# What the task requires:
An unaltered copy of every line below is the expected output.

# Recorded data:
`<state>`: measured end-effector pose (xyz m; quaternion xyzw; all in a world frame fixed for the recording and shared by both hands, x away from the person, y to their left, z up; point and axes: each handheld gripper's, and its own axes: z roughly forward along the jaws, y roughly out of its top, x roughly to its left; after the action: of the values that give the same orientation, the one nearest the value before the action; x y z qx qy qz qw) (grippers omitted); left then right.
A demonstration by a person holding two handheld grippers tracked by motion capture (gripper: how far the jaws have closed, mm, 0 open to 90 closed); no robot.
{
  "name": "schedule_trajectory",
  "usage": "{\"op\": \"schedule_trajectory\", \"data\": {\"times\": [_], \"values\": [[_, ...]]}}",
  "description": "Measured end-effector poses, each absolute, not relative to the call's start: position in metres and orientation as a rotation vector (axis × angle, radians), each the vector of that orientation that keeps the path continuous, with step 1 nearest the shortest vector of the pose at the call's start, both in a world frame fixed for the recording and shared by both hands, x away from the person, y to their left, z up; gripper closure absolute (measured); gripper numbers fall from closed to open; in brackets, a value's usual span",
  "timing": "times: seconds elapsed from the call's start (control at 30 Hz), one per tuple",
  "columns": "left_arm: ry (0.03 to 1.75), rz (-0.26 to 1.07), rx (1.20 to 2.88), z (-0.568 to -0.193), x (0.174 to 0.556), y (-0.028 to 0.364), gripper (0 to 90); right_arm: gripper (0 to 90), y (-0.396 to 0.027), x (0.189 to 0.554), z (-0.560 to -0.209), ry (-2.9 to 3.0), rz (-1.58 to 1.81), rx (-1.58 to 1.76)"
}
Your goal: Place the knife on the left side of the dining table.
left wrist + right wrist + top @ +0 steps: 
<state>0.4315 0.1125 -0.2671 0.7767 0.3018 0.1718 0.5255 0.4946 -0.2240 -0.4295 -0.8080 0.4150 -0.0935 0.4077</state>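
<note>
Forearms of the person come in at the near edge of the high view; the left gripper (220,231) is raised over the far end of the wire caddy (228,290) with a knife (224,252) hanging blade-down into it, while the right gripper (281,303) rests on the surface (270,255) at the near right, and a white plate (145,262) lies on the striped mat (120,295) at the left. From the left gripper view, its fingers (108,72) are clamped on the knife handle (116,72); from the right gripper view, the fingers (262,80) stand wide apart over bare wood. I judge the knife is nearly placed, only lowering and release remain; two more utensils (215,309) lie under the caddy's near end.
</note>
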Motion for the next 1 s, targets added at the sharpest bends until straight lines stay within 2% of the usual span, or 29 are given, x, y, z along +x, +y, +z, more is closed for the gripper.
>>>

# Response box:
`<state>`: measured end-effector pose (xyz m; quaternion xyzw; all in a world frame fixed for the recording and shared by both hands, x away from the person, y to their left, z up; point and axes: each handheld gripper's, and its own axes: z roughly forward along the jaws, y roughly out of its top, x roughly to its left; after the action: of the values that give the same orientation, the one nearest the value before the action; x y z qx qy qz qw) (grippers omitted); left then right.
A demonstration by a person holding two handheld grippers tracked by motion capture (gripper: how far the jaws have closed, mm, 0 open to 90 closed); no robot.
{
  "name": "schedule_trajectory",
  "usage": "{\"op\": \"schedule_trajectory\", \"data\": {\"times\": [_], \"values\": [[_, ...]]}}",
  "description": "Measured end-effector poses, each absolute, not relative to the call's start: position in metres and orientation as a rotation vector (axis × angle, radians), each the vector of that orientation that keeps the path continuous, with step 1 nearest the shortest vector of the pose at the call's start, both in a world frame fixed for the recording and shared by both hands, x away from the person, y to their left, z up; gripper closure absolute (measured); gripper numbers fall from closed to open; in brackets, a value's usual span",
  "timing": "times: seconds elapsed from the call's start (control at 30 Hz), one per tuple",
  "columns": "left_arm: ry (0.03 to 1.75), rz (-0.26 to 1.07), rx (1.20 to 2.88), z (-0.568 to -0.193), x (0.174 to 0.556), y (-0.028 to 0.364), gripper (0 to 90); right_arm: gripper (0 to 90), y (-0.396 to 0.027), x (0.189 to 0.554), z (-0.560 to -0.209), ry (-2.9 to 3.0), rz (-1.58 to 1.81), rx (-1.58 to 1.76)"
}
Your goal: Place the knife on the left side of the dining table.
left wrist + right wrist + top @ +0 steps: 
<state>0.4315 0.1125 -0.2671 0.7767 0.3018 0.1718 0.5255 0.4946 -0.2240 -0.4295 -0.8080 0.4150 -0.0935 0.4077</state>
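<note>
Forearms of the person come in at the near edge of the high view; the left gripper (220,231) is raised over the far end of the wire caddy (228,290) with a knife (224,252) hanging blade-down into it, while the right gripper (281,303) rests on the surface (270,255) at the near right, and a white plate (145,262) lies on the striped mat (120,295) at the left. From the left gripper view, its fingers (108,72) are clamped on the knife handle (116,72); from the right gripper view, the fingers (262,80) stand wide apart over bare wood. I judge the knife is nearly placed, only lowering and release remain; two more utensils (215,309) lie under the caddy's near end.
</note>
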Motion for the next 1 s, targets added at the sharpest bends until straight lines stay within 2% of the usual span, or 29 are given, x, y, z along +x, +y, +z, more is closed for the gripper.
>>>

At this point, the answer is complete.